### TASK TO COMPLETE
Write the records out once more, so that nothing differs from the original.

RECORDS TO PROCESS Start Marker

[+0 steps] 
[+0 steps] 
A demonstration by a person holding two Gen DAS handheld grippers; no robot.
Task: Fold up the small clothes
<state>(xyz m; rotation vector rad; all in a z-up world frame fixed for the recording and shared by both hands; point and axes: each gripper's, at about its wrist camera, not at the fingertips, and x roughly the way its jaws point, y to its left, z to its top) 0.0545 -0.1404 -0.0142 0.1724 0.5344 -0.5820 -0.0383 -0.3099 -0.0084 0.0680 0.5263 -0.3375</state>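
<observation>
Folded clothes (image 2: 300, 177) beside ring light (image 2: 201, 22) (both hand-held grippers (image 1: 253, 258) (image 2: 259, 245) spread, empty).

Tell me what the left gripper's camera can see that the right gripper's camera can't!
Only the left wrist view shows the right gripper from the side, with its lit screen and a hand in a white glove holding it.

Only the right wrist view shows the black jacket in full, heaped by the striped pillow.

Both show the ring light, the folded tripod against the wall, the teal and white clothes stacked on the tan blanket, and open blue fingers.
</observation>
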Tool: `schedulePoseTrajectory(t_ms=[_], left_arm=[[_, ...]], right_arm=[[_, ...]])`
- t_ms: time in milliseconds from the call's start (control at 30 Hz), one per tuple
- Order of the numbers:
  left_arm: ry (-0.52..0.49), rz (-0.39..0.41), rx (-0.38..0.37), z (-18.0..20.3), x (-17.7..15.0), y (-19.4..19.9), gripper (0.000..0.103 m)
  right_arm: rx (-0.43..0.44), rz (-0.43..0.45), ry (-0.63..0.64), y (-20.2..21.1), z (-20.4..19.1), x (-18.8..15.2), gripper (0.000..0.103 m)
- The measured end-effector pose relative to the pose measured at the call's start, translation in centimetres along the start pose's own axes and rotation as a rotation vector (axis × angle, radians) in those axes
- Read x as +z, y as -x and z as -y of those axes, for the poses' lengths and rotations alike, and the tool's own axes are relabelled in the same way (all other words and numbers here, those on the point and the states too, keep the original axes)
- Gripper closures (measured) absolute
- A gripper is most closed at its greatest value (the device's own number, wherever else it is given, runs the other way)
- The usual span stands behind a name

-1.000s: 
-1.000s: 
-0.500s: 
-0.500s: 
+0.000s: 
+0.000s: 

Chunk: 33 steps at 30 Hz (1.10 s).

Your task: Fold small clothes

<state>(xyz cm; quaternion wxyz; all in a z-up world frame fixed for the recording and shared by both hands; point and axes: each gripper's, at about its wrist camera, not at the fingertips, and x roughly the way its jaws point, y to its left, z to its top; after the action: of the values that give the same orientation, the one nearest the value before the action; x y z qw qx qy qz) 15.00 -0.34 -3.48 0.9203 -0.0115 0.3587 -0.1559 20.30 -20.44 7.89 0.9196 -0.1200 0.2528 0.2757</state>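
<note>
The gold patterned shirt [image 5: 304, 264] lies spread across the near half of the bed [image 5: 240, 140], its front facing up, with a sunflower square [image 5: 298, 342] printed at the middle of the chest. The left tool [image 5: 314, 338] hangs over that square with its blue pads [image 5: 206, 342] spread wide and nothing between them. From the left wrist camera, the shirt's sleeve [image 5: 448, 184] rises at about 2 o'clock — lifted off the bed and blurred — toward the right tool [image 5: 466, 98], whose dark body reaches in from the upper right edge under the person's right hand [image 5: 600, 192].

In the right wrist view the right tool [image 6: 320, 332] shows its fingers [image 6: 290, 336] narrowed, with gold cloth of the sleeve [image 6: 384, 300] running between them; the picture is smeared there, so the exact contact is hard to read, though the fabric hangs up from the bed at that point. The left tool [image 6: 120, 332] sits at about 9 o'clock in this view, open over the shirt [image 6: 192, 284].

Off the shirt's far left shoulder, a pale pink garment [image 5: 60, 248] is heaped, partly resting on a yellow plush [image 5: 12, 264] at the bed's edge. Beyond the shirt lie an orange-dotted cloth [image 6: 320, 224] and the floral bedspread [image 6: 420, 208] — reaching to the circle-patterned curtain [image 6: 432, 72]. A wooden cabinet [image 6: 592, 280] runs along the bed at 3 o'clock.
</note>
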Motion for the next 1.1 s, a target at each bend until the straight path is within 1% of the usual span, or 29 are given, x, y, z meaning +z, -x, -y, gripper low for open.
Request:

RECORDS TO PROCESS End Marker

### WRITTEN SOLUTION
[+0 steps] 
[+0 steps] 
A demonstration by a person holding two Gen DAS handheld grippers; no robot.
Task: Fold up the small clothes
<state>(xyz m; rotation vector rad; all in a z-up world frame fixed for the recording and shared by both hands; point and axes: each gripper's, at about its wrist camera, not at the fingertips, and x roughly the way its jaws point, y to its left, z to its top) 0.0545 -0.1404 -0.0142 0.1724 0.5344 -0.5820 -0.0383 -0.3099 -0.0084 0.0680 0.5263 -0.3375</state>
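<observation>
Folded clothes (image 2: 300, 177) beside ring light (image 2: 201, 22) (both hand-held grippers (image 1: 253, 258) (image 2: 259, 245) spread, empty).

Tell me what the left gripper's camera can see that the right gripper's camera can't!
Only the left wrist view shows the right gripper from the side, with its lit screen and a hand in a white glove holding it.

Only the right wrist view shows the black jacket in full, heaped by the striped pillow.

Both show the ring light, the folded tripod against the wall, the teal and white clothes stacked on the tan blanket, and open blue fingers.
</observation>
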Tool: `schedulePoseTrajectory(t_ms=[_], left_arm=[[_, ...]], right_arm=[[_, ...]])`
- t_ms: time in milliseconds from the call's start (control at 30 Hz), one per tuple
- Order of the numbers:
  left_arm: ry (-0.52..0.49), rz (-0.39..0.41), rx (-0.38..0.37), z (-18.0..20.3), x (-17.7..15.0), y (-19.4..19.9), gripper (0.000..0.103 m)
  right_arm: rx (-0.43..0.44), rz (-0.43..0.45), ry (-0.63..0.64), y (-20.2..21.1), z (-20.4..19.1), x (-18.8..15.2), gripper (0.000..0.103 m)
- The measured end-effector pose relative to the pose measured at the call's start, translation in centimetres along the start pose's own axes and rotation as a rotation vector (axis × angle, radians) in those axes
- Read x as +z, y as -x and z as -y of those axes, for the poses' lengths and rotations alike, and the tool's own axes are relabelled in the same way (all other words and numbers here, those on the point and the states too, keep the original axes)
- Gripper closures (measured) absolute
- A gripper is most closed at its greatest value (the device's own number, wherever else it is given, runs the other way)
- The usual span stands behind a name

-1.000s: 
-1.000s: 
-0.500s: 
-0.500s: 
+0.000s: 
+0.000s: 

Chunk: 33 steps at 30 Hz (1.10 s).

Your task: Fold small clothes

<state>(xyz cm; quaternion wxyz; all in a z-up world frame fixed for the recording and shared by both hands; point and axes: each gripper's, at about its wrist camera, not at the fingertips, and x roughly the way its jaws point, y to its left, z to its top; after the action: of the values that give the same orientation, the one nearest the value before the action; x y z qw qx qy qz) 15.00 -0.34 -3.48 0.9203 -0.0115 0.3587 -0.1559 20.30 -20.44 7.89 0.9196 -0.1200 0.2528 0.2757</state>
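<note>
The gold patterned shirt [image 5: 304, 264] lies spread across the near half of the bed [image 5: 240, 140], its front facing up, with a sunflower square [image 5: 298, 342] printed at the middle of the chest. The left tool [image 5: 314, 338] hangs over that square with its blue pads [image 5: 206, 342] spread wide and nothing between them. From the left wrist camera, the shirt's sleeve [image 5: 448, 184] rises at about 2 o'clock — lifted off the bed and blurred — toward the right tool [image 5: 466, 98], whose dark body reaches in from the upper right edge under the person's right hand [image 5: 600, 192].

In the right wrist view the right tool [image 6: 320, 332] shows its fingers [image 6: 290, 336] narrowed, with gold cloth of the sleeve [image 6: 384, 300] running between them; the picture is smeared there, so the exact contact is hard to read, though the fabric hangs up from the bed at that point. The left tool [image 6: 120, 332] sits at about 9 o'clock in this view, open over the shirt [image 6: 192, 284].

Off the shirt's far left shoulder, a pale pink garment [image 5: 60, 248] is heaped, partly resting on a yellow plush [image 5: 12, 264] at the bed's edge. Beyond the shirt lie an orange-dotted cloth [image 6: 320, 224] and the floral bedspread [image 6: 420, 208] — reaching to the circle-patterned curtain [image 6: 432, 72]. A wooden cabinet [image 6: 592, 280] runs along the bed at 3 o'clock.
</note>
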Motion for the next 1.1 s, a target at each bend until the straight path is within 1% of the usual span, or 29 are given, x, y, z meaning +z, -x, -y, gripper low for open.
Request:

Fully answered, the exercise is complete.